O duelo brasileiro na Arena da Baixada, cercado de expectativa nos últimos dias, correspondeu. Atlético e Flamengo fizeram um grande jogo, embora somente um deles tenha saído satisfeito com o resultado. Para dar o troco na derrota da rodada passada, o Furacão foi cirúrgico. Apesar de não ter criado a maioria das chances, soube aproveitar as oportunidades com mais eficiência que o rival carioca, que perdeu muitas chances - especialmente na segunda etapa. 

No Uruguai, o Palmeiras sofreu de bipolaridade. Eduardo Baptista optou por começar com três zagueiros e o Verdão simplesmente não viu a cor da bola no primeiro tempo. O Peñarol abriu dois gols de vantagem na etapa inicial - e poderia ter sido mais.

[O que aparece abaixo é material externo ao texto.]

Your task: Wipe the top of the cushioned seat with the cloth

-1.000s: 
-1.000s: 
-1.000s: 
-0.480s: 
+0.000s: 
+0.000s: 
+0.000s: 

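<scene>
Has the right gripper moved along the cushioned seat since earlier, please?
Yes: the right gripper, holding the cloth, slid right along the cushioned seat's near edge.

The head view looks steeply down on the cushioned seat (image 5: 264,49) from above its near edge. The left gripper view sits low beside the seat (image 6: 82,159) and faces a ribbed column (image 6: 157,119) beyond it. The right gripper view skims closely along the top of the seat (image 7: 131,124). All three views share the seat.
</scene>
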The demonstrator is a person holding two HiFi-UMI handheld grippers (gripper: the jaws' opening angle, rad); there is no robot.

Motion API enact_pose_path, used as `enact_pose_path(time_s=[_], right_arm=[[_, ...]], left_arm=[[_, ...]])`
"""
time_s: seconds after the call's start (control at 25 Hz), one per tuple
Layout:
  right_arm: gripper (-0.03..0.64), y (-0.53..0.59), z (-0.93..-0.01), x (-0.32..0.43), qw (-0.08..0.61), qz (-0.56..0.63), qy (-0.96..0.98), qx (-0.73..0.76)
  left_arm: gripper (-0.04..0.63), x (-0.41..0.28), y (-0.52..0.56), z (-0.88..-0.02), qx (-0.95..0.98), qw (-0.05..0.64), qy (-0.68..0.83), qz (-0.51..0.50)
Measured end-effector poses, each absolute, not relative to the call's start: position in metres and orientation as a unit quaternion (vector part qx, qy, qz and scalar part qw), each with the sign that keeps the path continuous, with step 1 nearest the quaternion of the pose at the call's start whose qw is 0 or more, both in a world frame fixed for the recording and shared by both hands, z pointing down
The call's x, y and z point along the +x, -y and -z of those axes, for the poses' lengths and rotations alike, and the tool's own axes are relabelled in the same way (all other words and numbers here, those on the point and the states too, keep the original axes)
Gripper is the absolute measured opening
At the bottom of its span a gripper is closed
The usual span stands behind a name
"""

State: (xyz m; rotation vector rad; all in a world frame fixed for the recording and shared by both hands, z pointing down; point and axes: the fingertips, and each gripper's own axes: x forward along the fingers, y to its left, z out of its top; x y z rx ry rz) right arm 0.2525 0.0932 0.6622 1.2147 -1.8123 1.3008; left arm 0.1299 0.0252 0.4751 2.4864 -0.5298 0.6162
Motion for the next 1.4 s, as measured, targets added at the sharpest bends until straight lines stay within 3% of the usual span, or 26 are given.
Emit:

No segundo tempo, voltando à formação tradicional, o alviverde cresceu muito de produção, impôs sua superioridade técnica e conseguiu uma improvável virada (contando, é verdade, com uma certa sonolência dos uruguaios durante os primeiros minutos). A partida ainda ficou marcada por uma confusão generalizada no final do jogo, que ainda se espalhou para as arquibancadas, onde torcedores dos dois clubes entraram em confronto.

Mais cedo, às 19h30, o Atlético-MG também havia vencido seu compromisso. O duelo com o Libertad foi duro, mas o Galo teve paciência para vencer o sistema defensivo paraguaio. Já no segundo tempo, Robinho e Cazares marcaram e deram a liderança do grupo para os mineiros.